1.  When I say I will attend your _____________, I probably won’t.  Time is more valuable to me than money, and while I don’t have much money, I have even less time.  If you want me to attend your event, plan to serve a meal and invite my whole family – then we will likely come.  Unless, of course, it’s one of those at-home shopping parties where you try to pressure me into buying things because I’m obligated as your friend.  That is very uncomfortable.  I’d rather just give you some cash and avoid the inevitable flipping through the catalog pages to find something I can almost afford.
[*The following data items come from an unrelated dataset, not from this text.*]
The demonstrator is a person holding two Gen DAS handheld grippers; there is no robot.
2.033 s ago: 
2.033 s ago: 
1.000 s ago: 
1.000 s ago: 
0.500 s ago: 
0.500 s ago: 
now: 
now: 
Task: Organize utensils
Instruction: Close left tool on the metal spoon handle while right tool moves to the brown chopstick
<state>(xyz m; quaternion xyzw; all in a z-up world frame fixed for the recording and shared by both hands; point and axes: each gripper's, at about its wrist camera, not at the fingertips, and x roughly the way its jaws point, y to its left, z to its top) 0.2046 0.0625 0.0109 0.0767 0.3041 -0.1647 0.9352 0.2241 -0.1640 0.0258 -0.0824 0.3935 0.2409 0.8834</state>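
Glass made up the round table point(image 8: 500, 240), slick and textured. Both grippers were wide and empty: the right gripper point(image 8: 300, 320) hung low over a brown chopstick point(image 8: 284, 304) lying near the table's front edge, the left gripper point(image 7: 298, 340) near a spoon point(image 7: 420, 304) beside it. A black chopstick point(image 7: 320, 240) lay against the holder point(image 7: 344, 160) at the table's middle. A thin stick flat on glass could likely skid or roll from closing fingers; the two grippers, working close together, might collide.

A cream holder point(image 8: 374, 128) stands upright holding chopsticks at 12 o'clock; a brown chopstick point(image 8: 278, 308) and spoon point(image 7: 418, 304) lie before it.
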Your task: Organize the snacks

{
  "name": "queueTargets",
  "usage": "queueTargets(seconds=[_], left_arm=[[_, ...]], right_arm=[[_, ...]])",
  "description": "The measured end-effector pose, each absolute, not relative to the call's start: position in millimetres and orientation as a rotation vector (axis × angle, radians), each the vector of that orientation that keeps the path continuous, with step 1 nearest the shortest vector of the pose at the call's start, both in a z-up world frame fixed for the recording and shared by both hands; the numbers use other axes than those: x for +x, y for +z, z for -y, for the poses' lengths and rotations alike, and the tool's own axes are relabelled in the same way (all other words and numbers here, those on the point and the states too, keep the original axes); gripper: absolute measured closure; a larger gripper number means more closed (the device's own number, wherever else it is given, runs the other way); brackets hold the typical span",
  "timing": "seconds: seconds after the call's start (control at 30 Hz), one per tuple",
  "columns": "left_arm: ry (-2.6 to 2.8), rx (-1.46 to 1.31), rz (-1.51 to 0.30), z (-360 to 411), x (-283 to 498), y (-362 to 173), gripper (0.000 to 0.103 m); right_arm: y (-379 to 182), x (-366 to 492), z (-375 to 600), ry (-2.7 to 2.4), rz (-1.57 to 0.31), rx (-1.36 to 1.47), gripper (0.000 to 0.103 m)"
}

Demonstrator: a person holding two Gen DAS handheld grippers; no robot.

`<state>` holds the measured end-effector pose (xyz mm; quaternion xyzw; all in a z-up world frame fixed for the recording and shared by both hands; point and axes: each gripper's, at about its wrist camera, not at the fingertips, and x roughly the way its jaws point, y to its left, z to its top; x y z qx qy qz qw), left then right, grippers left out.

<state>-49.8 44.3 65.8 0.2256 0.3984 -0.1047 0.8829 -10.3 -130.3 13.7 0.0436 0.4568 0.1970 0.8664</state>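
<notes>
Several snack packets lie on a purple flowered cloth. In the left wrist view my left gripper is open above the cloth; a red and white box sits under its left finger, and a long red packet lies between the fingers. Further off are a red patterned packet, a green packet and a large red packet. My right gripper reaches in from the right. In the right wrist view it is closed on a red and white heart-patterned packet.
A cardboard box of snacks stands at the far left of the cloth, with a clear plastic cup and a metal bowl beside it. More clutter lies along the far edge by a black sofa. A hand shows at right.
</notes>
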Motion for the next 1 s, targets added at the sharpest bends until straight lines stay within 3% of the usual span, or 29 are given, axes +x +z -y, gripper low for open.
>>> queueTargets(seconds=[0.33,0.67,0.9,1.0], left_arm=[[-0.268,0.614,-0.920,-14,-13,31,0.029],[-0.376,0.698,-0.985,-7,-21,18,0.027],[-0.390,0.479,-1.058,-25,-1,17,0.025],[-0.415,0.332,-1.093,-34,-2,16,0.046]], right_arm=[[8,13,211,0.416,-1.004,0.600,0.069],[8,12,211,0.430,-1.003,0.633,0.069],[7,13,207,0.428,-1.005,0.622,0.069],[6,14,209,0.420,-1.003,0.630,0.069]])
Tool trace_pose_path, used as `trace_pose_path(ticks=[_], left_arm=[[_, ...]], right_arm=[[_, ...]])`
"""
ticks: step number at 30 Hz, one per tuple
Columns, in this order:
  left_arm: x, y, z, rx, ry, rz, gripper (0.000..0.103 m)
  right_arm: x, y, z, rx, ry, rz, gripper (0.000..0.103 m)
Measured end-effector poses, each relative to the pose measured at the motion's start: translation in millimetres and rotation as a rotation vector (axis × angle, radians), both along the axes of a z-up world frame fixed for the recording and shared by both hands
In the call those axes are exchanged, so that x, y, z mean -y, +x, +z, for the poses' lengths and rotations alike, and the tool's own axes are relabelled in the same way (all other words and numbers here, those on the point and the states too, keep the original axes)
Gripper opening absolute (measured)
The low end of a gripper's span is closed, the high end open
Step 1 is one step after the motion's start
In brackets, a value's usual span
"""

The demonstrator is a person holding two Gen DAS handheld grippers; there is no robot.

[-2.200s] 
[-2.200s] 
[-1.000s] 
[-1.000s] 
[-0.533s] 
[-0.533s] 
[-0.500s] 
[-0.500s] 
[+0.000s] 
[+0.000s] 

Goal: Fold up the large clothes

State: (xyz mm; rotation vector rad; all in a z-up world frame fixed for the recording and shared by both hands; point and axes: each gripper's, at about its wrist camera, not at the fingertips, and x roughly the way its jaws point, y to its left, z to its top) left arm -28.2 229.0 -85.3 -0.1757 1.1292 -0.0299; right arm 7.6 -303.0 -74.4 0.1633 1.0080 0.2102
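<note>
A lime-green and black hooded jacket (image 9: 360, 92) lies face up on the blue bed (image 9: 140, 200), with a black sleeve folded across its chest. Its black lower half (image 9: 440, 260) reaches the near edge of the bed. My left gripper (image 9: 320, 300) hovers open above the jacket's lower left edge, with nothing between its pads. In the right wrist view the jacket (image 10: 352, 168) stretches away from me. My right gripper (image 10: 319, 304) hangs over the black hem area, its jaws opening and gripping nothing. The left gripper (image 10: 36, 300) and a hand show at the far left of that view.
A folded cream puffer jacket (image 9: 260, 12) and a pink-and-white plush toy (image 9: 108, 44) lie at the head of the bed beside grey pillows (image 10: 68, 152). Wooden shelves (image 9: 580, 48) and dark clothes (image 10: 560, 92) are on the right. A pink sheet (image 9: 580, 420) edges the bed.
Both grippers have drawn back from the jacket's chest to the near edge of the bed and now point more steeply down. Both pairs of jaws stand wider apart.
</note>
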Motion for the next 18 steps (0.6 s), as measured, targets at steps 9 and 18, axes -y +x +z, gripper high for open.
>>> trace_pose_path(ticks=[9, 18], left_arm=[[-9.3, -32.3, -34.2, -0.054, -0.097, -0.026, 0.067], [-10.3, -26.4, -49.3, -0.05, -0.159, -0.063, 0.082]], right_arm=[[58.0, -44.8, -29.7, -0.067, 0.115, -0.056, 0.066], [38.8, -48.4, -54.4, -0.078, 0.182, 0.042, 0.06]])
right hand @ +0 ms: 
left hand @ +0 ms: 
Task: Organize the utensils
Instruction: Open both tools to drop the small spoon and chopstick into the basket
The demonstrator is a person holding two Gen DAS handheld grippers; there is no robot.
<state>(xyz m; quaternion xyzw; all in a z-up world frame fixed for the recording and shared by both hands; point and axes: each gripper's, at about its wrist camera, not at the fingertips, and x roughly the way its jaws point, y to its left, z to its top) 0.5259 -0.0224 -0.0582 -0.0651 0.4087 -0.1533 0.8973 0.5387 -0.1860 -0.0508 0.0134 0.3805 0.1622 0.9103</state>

2. I won’t (not can’t) remember your birthday, anniversary, your kids’ birthdays, or any other important day.  I can barely remember my own kids’ birthdays.  I don’t expect you to do anything for mine, and I’m not going to do anything for yours.  What did you expect?  This is about why I am a bad friend, remember?  Did you think I was going to promise to bake you a cake from scratch every year on your special day?  Sorry to disappoint.

Happy Birthday

Happy Birthday (Photo credit: Wikipedia)

3. I don’t talk on the phone.  If you have something to tell me, keep it short and sweet, otherwise you’ve lost me.  And even during that short conversation, I’m going to be cooking, cleaning, painting my toe nails, or something else productive because I don’t have time to sit and chat all night.

4. If you make me feel guilty about anything, I’m not going to talk to you any more.  Well, I’ll talk to you when I see you, but I won’t go out of my way.  I don’t like being manipulated.  Oh, and I also don’t like gossip.  Or husband bashing.  That kind of limits the conversation for many people.

5. If your kid is mean, I’m not going to hang out with you.

6. My family comes first.  That includes not only my little family, but also my parents and my sisters.  And the rest of my family.  Even the ones I don’t like.  Just kidding, but not really.  Ha-ha!

7. I probably won’t call you back.  And if I do, I will try to do so at a time when I think you are least likely to answer your phone.

8. I only get along with people who have very low expectations for a friend.  I work full-time, I am a mom and a wife, I have a household to run, I have bills to pay, I have animals and a yard to take care of, I have meals to cook, I have laundry to do, and I’m constantly behind on everything.  Please don’t expect much from me.  Just take me as I am.

So, if you can put up with all of this, I am the perfect friend for you.  Please, don’t all call at once.

Not that it matters, because I’m not likely to answer the phone anyway.